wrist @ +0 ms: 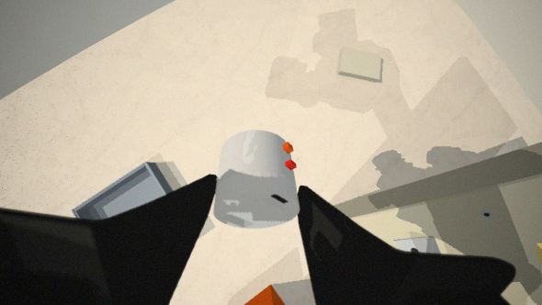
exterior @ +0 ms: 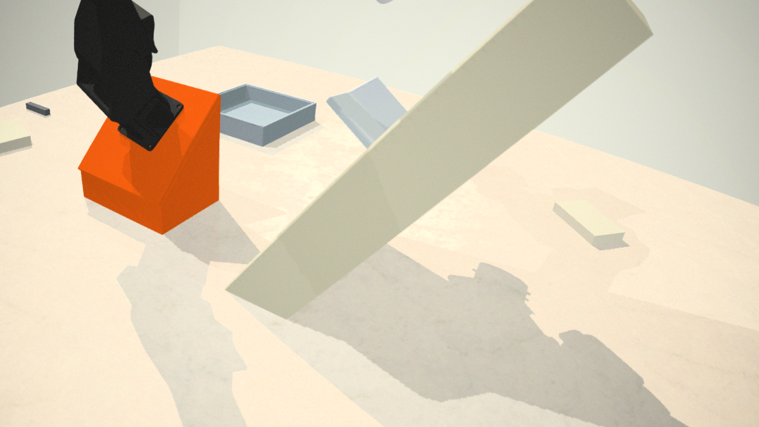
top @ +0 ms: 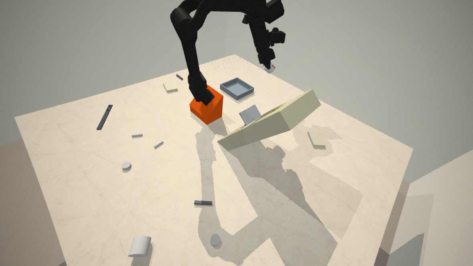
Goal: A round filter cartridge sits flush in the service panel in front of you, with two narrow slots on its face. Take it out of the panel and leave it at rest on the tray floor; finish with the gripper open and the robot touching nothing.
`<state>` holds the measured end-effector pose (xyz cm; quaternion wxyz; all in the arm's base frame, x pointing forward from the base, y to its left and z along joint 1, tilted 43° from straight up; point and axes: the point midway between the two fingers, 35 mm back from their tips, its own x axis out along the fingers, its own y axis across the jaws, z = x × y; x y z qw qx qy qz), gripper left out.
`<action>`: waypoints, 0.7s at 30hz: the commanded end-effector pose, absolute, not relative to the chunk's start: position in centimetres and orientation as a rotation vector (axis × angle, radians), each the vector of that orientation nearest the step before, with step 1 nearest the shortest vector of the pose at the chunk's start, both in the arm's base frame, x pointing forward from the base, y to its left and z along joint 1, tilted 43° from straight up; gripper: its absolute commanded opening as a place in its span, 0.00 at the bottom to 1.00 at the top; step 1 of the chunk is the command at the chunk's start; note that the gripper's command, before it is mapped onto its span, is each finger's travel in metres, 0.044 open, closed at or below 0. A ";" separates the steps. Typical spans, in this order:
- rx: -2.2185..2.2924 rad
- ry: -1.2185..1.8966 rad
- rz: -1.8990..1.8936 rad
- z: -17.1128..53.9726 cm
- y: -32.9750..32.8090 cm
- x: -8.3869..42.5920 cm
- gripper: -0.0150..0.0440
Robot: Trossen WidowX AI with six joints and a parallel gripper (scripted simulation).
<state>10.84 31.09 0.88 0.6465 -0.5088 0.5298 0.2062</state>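
Observation:
My gripper [top: 268, 65] [wrist: 257, 186] is shut on the filter cartridge [top: 271, 68] [wrist: 257, 176], a light grey cylinder with two small red-orange lugs on its side and a dark slot. It holds the cartridge high in the air, clear of the panel. The grey open tray [top: 246, 93] [exterior: 249, 130] [wrist: 158, 174] stands on the table behind the panel; in the wrist view it lies below and to the left of the cartridge. The cream service panel [top: 264, 127] [exterior: 424, 154] [wrist: 459, 216] leans at a slant. Only the cartridge's lower edge [exterior: 384, 0] shows in the exterior view.
The arm's orange base block [top: 206, 109] [exterior: 154, 175] stands left of the tray. A grey housing [top: 250, 113] [exterior: 371, 109] sits behind the panel. A cream slab [top: 316, 138] [exterior: 588, 220] [wrist: 360, 64] lies to the right. Small bars, discs and a lying cylinder [top: 140, 246] are scattered at the front left.

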 end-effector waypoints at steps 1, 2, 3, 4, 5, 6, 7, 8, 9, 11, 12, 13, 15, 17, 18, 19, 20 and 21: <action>-1.240 1.221 0.629 -0.8 32.0 8.4 0.25; -1.260 1.222 0.677 -1.3 32.2 7.8 0.25; -1.277 1.223 0.716 -1.6 32.4 7.2 0.25; -1.287 1.223 0.740 -1.8 32.6 6.9 0.25; -1.290 1.223 0.748 -1.9 32.6 6.8 0.25; -1.290 1.223 0.748 -1.9 32.6 6.8 0.25; -1.290 1.223 0.748 -1.9 32.6 6.8 0.25; -1.290 1.223 0.748 -1.9 32.6 6.8 0.25; -1.292 1.224 0.751 -2.0 32.6 6.6 0.25; -1.302 1.227 0.781 -2.7 32.4 5.8 0.25; -1.311 1.230 0.804 -3.3 32.3 5.1 0.25; -1.319 1.232 0.826 -3.8 32.1 4.4 0.25; -1.336 1.238 0.872 -4.9 31.7 3.2 0.25; -1.354 1.243 0.918 -6.0 31.3 1.9 0.25; -1.363 1.246 0.941 -6.5 31.0 1.3 0.25; -1.372 1.249 0.964 -7.0 30.7 0.7 0.25; -1.381 1.252 0.987 -7.4 30.4 0.0 0.25; -1.391 1.255 1.011 -7.9 30.1 -0.5 0.25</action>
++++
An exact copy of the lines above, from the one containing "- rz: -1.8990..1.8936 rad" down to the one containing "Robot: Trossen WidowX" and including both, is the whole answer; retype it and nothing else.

- rz: -1.8990..1.8936 rad
- z: -17.1128..53.9726 cm
- y: -32.9750..32.8090 cm
- x: -8.3869..42.5920 cm
- gripper: -0.0150..0.0440
Robot: Trossen WidowX AI with six joints and a parallel gripper (scripted simulation).

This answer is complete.